Keinginan Eri menyimpan valuta asing bukan tanpa alasan. Meski belum memiliki jadwal pasti, ia berharap suatu hari dapat bepergian ke luar negeri. Baginya, menyiapkan dana sedikit demi sedikit terasa lebih ringan dibandingkan harus mengumpulkan seluruh kebutuhan sekaligus ketika waktunya tiba.

Cerita Eri mencerminkan perubahan cara generasi muda memandang uang. Penghasilan bukan lagi semata-mata untuk memenuhi kebutuhan hari ini, melainkan juga dipersiapkan untuk menghadapi berbagai kemungkinan pada masa depan. Mereka mulai menyusun tujuan keuangan, membangun dana darurat, hingga memanfaatkan digital banking yang dinilai lebih praktis dan sesuai dengan gaya hidup sehari-hari.

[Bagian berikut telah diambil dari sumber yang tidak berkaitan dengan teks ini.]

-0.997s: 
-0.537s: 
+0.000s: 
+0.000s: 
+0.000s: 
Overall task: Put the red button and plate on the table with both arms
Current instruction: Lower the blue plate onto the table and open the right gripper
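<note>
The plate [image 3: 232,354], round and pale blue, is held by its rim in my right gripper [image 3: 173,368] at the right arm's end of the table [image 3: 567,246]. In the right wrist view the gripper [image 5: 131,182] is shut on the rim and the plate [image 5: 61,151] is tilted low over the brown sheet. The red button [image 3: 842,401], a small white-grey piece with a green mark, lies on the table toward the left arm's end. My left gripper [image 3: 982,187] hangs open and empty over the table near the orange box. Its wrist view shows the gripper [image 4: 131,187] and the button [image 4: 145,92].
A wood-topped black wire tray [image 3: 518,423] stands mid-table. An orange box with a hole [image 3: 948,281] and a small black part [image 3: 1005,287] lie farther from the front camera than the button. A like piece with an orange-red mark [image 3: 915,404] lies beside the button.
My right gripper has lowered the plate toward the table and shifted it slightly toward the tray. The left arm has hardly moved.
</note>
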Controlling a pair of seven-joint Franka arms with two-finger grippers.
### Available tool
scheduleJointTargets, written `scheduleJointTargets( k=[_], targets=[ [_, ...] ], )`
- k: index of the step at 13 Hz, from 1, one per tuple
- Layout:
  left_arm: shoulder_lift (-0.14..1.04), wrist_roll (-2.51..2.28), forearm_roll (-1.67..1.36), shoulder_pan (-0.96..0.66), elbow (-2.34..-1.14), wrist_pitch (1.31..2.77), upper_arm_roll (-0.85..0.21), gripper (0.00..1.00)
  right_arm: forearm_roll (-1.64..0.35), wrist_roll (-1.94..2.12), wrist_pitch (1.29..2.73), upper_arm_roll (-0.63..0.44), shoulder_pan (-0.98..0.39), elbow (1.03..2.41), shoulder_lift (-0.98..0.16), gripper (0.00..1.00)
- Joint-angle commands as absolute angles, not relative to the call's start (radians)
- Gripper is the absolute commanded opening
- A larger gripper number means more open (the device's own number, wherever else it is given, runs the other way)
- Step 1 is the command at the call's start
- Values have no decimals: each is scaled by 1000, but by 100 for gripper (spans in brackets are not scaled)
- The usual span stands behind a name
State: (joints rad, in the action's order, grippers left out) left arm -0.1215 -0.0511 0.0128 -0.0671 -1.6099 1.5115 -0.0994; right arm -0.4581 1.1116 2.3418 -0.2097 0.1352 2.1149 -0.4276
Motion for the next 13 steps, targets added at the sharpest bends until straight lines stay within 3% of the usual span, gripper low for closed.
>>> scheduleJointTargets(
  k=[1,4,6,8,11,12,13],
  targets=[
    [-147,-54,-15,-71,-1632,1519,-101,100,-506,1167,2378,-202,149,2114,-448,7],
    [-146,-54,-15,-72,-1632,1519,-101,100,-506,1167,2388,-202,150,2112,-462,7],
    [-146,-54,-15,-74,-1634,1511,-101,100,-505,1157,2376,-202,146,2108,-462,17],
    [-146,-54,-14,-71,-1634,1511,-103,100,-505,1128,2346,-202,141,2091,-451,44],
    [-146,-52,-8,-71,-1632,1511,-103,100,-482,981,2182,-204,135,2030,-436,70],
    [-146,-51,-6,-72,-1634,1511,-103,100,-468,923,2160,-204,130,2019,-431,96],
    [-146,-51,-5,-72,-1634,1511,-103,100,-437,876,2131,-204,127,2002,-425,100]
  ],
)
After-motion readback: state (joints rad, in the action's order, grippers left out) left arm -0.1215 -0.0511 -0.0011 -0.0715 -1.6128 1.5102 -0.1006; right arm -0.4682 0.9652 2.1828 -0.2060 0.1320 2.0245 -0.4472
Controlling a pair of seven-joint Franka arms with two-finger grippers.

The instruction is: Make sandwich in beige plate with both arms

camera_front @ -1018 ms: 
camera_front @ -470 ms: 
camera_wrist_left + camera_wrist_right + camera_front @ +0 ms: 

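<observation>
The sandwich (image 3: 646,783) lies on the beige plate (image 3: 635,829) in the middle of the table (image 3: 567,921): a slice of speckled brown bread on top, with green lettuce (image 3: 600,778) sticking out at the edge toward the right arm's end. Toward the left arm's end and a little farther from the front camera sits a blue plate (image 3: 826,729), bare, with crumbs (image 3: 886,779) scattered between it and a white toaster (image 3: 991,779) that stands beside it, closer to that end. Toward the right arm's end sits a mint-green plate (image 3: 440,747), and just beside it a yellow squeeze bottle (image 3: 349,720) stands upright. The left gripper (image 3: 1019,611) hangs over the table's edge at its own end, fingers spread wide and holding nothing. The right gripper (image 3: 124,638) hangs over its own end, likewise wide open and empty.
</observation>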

Perubahan kebiasaan tersebut bukan hanya dirasakan Eri. Di berbagai daerah, semakin banyak anak muda mulai memanfaatkan layanan keuangan digital sebagai bagian dari upaya mengelola keuangan secara lebih terencana. Kebiasaan itu menjadi salah satu fondasi penting dalam mendorong literasi dan inklusi keuangan di Indonesia.

Perubahan cara generasi muda mengelola uang juga tercermin dalam hasil Survei Nasional Literasi dan Inklusi Keuangan (SNLIK) 2025. Otoritas Jasa Keuangan (OJK) dan Badan Pusat Statistik (BPS) mencatat indeks literasi keuangan masyarakat Indonesia mencapai 66,46 persen, sedangkan indeks inklusi keuangan mencapai 80,51 persen. Angka tersebut menunjukkan semakin banyak masyarakat yang tidak hanya mengenal produk dan layanan keuangan, tetapi juga mulai memanfaatkannya dalam kehidupan sehari-hari.

Bagi OJK, peningkatan pemahaman masyarakat terhadap produk dan layanan keuangan perlu diikuti dengan semakin luasnya akses terhadap layanan keuangan yang sehat dan berkelanjutan. Kepala Eksekutif Pengawas Perbankan OJK, Dian Ediana Rae, mengatakan OJK terus mendorong berbagai kebijakan untuk memperluas akses pembiayaan sekaligus memperkuat ekosistem keuangan agar mampu mendukung pertumbuhan ekonomi yang inklusif dan berkelanjutan.

Optimisme itu juga tercermin dalam survei Populix Consumer Confidence Index. Mayoritas responden tetap yakin kondisi keuangan mereka akan membaik dalam beberapa bulan mendatang. Optimisme tersebut ditopang oleh semakin terbiasanya masyarakat menyusun anggaran, menabung, serta memanfaatkan layanan keuangan digital untuk mengelola pengeluaran.